Friderich was an accomplished racer and became Czaykowski’s friend and mentor. Since the Count was not a works driver, he had to pay for his car to be upgraded by the Molsheim factory and, in a smart move, poached brilliant Alsatian mechanic Jean Georgenthum. Known affectionately to Czaykowski as ‘Yéri’, he remained his personal mechanic to the end. The Count’s first race was the Grand Prix du Comminges in France’s Haute-Garonne and the inexperienced Pole calmly won the under-1500cc class. In 1930 he contested five Grands Prix, bought a faster T35C mid-season, and finished fourth in the French GP. The following year he finished last at Monaco, which angered him enough to invest in a Type 51. Czaykowski then won the Casablanca GP with it. He subsequently drove well in the qualifying session for the Grand Prix of Geneva, but while taking evasive action crashed into the porch of a house in Meyrin, fatally wounding a spectator. The Count broke a rib and injured his leg, but it didn’t discourage him. He did well in the Grand Prix de la Marne, run at the Reims-Gueux circuit, and also led the Dieppe GP, cementing his status as a racing driver on a European level.

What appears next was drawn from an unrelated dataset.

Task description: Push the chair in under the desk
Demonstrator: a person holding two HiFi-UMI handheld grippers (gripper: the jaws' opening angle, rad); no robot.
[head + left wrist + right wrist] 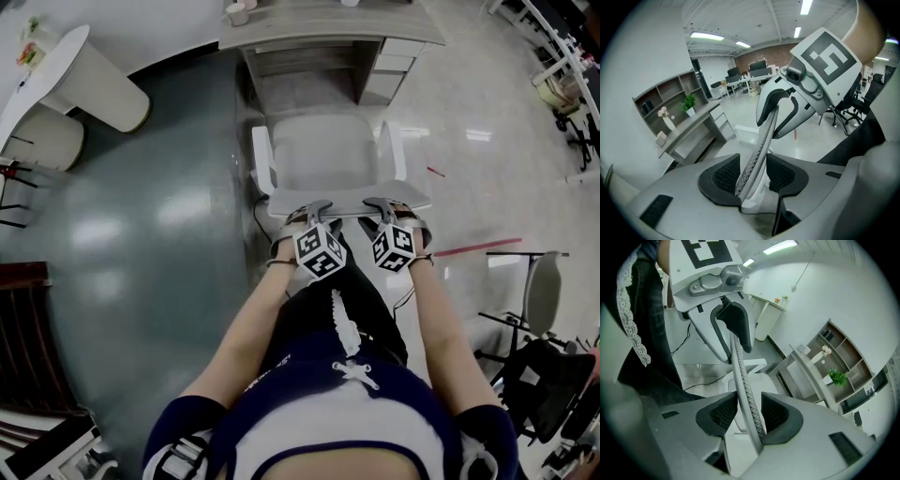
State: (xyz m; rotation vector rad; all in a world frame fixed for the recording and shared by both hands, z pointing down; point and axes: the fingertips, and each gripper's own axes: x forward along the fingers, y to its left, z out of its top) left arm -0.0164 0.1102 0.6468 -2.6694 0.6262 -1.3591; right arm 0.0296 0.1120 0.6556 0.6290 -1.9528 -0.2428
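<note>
The white chair (pixel 328 155) stands at 12 o'clock from me, its seat out in front of the kneehole of the grey desk (pixel 319 23) and not under it, with its backrest (pixel 349 204) on my side. My left gripper (pixel 314 208) straddles the backrest's top rim toward 11 o'clock and my right gripper (pixel 382 205) straddles it toward 1 o'clock. Each has its jaws parted wider than the mesh rim between them, so neither clamps it. Farther out, a white round table (pixel 56 66) sits at 10 o'clock and a dark office chair (pixel 544 375) at 4 o'clock.
</note>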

The Tunis GP in April 1932 had an entry list comprising such names as Varzi, Chiron, Wimille, von Morgen, Veyron, Fagioli, Dreyfus, Étancelin… and Czaykowski. He drove faultlessly to finish fifth. At Monaco he was luckless again. Chiron crashed while lapping the Count through the Chicane, and blamed him, unfairly. In further races, Czaykowski beat Louis Trintignant and challenged Étancelin.

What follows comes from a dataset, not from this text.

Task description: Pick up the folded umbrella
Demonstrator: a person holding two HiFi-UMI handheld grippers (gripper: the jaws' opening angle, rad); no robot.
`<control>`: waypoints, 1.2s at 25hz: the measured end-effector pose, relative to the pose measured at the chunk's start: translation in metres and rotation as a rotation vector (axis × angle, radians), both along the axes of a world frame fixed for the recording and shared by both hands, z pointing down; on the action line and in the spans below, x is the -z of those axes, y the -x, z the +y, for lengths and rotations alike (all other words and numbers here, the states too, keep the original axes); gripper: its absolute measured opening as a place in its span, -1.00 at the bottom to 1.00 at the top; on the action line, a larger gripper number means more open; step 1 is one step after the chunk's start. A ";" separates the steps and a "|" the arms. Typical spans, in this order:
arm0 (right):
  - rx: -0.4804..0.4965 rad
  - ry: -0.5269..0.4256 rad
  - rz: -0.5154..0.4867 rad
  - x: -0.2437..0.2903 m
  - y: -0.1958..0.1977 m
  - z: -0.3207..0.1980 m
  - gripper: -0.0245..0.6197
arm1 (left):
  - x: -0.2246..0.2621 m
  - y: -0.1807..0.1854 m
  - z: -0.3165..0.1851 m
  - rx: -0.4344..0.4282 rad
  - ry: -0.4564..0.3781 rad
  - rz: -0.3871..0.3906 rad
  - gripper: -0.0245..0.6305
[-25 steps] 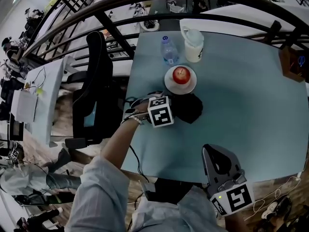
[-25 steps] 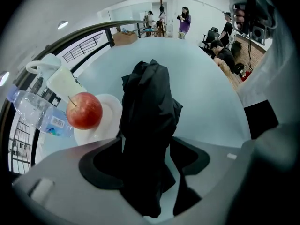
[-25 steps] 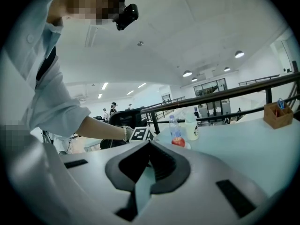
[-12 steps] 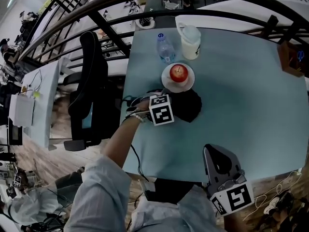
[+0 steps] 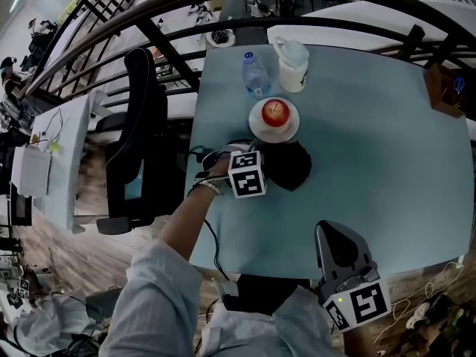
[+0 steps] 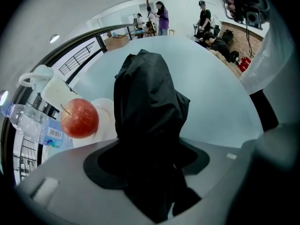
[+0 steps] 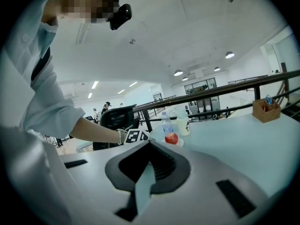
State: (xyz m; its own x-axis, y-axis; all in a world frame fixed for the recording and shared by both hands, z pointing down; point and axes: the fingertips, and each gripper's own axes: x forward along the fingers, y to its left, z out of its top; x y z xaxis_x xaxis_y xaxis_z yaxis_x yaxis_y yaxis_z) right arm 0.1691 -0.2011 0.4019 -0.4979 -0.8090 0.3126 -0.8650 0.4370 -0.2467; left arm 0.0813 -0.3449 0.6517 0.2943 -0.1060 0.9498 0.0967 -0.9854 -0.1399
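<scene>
Clamping the black folded umbrella (image 6: pixel 147 107) by its near end, left gripper (image 6: pixel 149 159) fingers clenched on it, umbrella on the teal desk (image 5: pixel 372 147) just beside the apple (image 5: pixel 276 111) plate (image 5: pixel 258 129), right gripper (image 7: pixel 145 172) at the desk's near edge, fingers slightly released, empty.

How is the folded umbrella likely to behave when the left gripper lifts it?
The folded umbrella shows loose, rumpled black fabric, so its cover will probably sag and shift in the left gripper. Its compact bundle suggests it is fairly light and unlikely to break.
</scene>
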 end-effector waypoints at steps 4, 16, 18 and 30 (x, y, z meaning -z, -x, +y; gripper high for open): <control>-0.022 -0.012 0.011 0.005 -0.002 0.001 -0.92 | 0.003 0.001 -0.001 0.029 -0.025 0.020 -0.04; -0.047 -0.072 0.044 0.029 -0.002 0.006 -0.92 | 0.068 -0.005 0.016 0.140 -0.046 0.220 -0.04; -0.052 -0.088 0.047 0.035 -0.002 0.006 -0.92 | 0.085 -0.007 0.019 0.165 -0.048 0.275 -0.04; -0.064 -0.197 0.073 0.076 -0.006 0.000 -0.92 | 0.191 -0.008 0.044 0.285 -0.101 0.567 -0.04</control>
State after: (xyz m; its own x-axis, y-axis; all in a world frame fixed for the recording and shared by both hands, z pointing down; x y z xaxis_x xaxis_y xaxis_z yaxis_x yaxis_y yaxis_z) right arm 0.1748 -0.2011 0.3260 -0.4257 -0.8870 0.1790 -0.9048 0.4145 -0.0980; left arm 0.0893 -0.3006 0.4608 0.6949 -0.3350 0.6363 -0.2837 -0.9408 -0.1855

Then came Le Mans. He was paired with Ernest Friderich, and for 21 hours they ran solidly in fourth until an oil line broke and the Bugatti dealer had to stop with a seized engine. Unfazed, the Count beat Pierre Veyron in Nice, won at Comminges and, persuaded by Earl Howe, tried his luck at Brooklands and found the fast, deadly track to be his cup of tea.

Sadly, his Type 51 threw a conrod during the British Empire Trophy yet, as he had become increasingly confident of his ability to handle really high speeds, Czaykowski ordered the 5.0-litre Type 54, a car as fast as it was unreliable. He took delivery in 1933 and promptly took it to Berlin to get used to Avus.

He successfully beat six world records there and saw his name featured in Dunlop and Castrol advertising. The idea of stormtroopers saluting a Polish driver with a French passport seems inconceivable today.

During the Avusrennen, he took the lead at the start and did not relinquish it until lap 14 when Varzi, in a similar Bugatti, passed him after a long struggle. Czaykowski took the lap record (achieving 221.72km/h) on the last lap and finished just 0.2sec behind the Italian. It was regarded as the finest drive of his career. Le Mans and Montlhéry saw mechanical failures, but Czaykowski became the first non-British driver to win the British Empire Trophy 500- mile race at Brooklands.

He kept racing, winning his class at Dieppe while his wife – who usually took care of the timekeeping and supervised refuelling – won the accompanying concours d’élégance with her Bugatti Type 55.

Then came 10 September 1933. In the first heat of the Gran Premio di Monza, Czaykowski led from the start, pursued by Trossi in his Duesenberg. When the Italian count’s mount expired, the Pole won practically uncontested. In the second heat, two Italian heroes perished, Borzacchini and Campari. However, death was an integral part of racing and Czaykowski jumped into his Type 54 for the final. Again, he drove splendidly, threading his way into the lead. On the fourth lap he achieved an average speed of 187.935km/h, but disaster struck and his car flew over the brow of the banking. He died trapped under his blazing Bugatti and Marcel Lehoux, who won the race, suffered a breakdown upon hearing of his friend’s death.

The Countess asked Jean Georgenthum to bring her husband’s charred remains home, together with the wreck of his racing car. Newspapers devoted much space to the tragic events at Monza, with the talented Pole mentioned alongside the two Italians. Stanisław Czaykowski, an aristocrat of Polish descent and a race driver in peak form, had died at the same track as his fellow countryman Count Louis Zborowski, nine years before.